Apr 27, 2024 02:59 PM IST

With the Malayalam film Aavesham, the actor adds another memorable rogue to his oeuvre. Other actors could watch and learn.

Electric. To fully comprehend the meaning of that term, watch Fahadh Faasil in Aavesham (Malayalam for Excitement).

Faasil plays a cheerfully unhinged don named Ranga, in the darkly funny film. PREMIUM
Faasil plays a cheerfully unhinged don named Ranga, in the darkly funny film.

He plays Ranga, a Bengaluru don who befriends three engineering students and becomes their protector / elder brother from hell.
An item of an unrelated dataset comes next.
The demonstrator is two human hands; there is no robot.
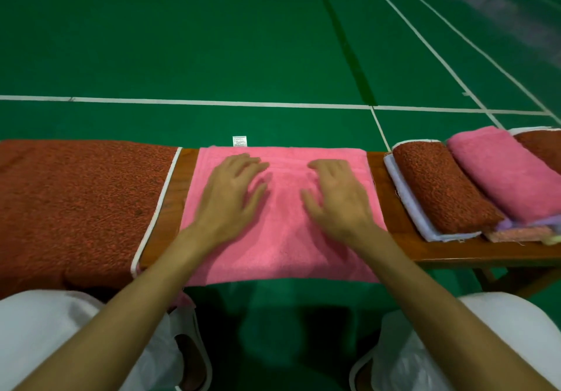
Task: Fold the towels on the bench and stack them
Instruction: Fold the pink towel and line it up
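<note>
At the middle of the surface (455,251) a pink towel (282,248) is spread flat, its near edge hung over the front. A white label (239,141) is seen at its far edge, the print unreadable. The left hand (230,190) and right hand (337,196) are laid on it, fingers straight and spread, nothing gripped; both are blurred. Leftward, a red-brown towel (76,202) is cut off by the frame. Rightward, folded towels (440,187) are stacked, partly cut off.
</note>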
Ranga is cheerfully unhinged, mercurial and violent but also generous, affectionate and eager for validation. (In one hilarious moment, he complains about not getting enough likes on Instagram).
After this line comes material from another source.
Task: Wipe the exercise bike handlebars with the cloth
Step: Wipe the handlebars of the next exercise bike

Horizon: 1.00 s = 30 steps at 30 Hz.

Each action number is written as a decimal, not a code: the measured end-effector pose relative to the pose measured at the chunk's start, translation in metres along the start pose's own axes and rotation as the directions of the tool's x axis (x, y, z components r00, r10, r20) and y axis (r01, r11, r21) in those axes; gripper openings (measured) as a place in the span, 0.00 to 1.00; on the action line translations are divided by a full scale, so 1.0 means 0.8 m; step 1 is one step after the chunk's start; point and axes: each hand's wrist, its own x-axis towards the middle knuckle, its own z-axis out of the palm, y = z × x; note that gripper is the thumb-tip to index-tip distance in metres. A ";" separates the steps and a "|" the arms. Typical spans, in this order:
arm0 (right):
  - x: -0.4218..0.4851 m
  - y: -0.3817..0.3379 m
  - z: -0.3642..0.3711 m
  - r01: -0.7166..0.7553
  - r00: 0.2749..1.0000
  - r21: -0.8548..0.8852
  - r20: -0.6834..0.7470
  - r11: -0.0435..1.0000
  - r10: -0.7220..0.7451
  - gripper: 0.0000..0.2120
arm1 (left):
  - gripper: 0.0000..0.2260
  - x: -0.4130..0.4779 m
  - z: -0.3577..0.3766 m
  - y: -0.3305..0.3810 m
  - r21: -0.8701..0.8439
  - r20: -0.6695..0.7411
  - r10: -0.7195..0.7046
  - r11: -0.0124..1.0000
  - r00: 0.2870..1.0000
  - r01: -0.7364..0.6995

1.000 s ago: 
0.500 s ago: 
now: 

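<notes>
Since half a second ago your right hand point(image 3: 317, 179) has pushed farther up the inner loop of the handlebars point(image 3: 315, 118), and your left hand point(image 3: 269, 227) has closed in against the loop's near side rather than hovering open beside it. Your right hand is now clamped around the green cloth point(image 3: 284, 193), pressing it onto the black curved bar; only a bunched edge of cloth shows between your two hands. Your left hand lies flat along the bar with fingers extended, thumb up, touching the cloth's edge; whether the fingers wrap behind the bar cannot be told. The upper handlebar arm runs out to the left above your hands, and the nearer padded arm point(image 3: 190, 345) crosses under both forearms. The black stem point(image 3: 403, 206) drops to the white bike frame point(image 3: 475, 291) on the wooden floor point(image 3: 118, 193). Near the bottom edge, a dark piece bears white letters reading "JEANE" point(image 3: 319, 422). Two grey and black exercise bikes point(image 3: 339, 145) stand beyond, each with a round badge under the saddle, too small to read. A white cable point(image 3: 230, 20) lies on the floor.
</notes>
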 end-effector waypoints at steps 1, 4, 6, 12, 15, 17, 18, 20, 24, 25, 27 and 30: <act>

His sartorial style is all-white paired with thick gold chains, multiple gold rings and Aviator sunglasses. His mother has disowned him since he became a gangster; he now has a soft spot for mothers.

Writer-director Jithu Madhavan (who directed the fabulously funny comedy-horror Romancham, released last year), builds a delirious, flamboyant, relentlessly colourful action comedy in Aavesham, that switches moods in a heartbeat. The script, also by Jithu, toggles from laughs to violence and back again.

The students, played by the terrific debutants Mithun Jai Shankar, Hipzster and Roshan Shanavas, are bullied by seniors and desperately seeking a saviour. They hang out in bars hoping to find a gangster to befriend. This is how they encounter Ranga and his sidekick Amban (a fantastic character played so marvellously by Sajin Gopu that they now deserve a spin-off of their own.)

Over the last few years, Fahadh, one of India’s finest actors, has created a gallery of memorable rogues. There was Shammi in Kumbalangi Nights (2019). He is introduced perfecting his moustache in a mirror. He admires his reflection and calls himself “the complete man”. It is somehow both absurd and unsettlingly malevolent; which is exactly what he turns out to be.

There was the Fahadh in Dileesh Pothan’s Joji (2021), a masterful retelling of Macbeth. He plays the subservient youngest son, who commits patricide. In Mari Selvaraj’s Maamannan (2023), he is a man from a dominant caste, who hates losing so much that when his dog loses a race, he beats it to death. He is the menacing and murderous Haryanvi cop in Pushpa: The Rise (2021), guaranteed to unleash more mayhem in the upcoming Pushpa 2: The Rule.

What’s fascinating is how Fahadh builds this air of unhinged power and swag, on the strength of talent alone. He is a lean man, unimposing in size. And yet on screen, he towers.

In Aavesham, he does a towel dance that made me laugh out loud. Ranga is a source of comedy, but we never lose sight of the fact that this is also a man who can kill without flinching. In one of the film’s best scenes, the tension is ratcheted up again, as he and the students play a game of charades. When his team can’t guess the name of a film, one is genuinely afraid for them. It’s darkly funny but also unbearably tense.

Fahadh’s performance serves as a reminder that movie magic doesn’t come from bloated budgets, sculpted bodies or dazzling costumes. More actors should watch and learn.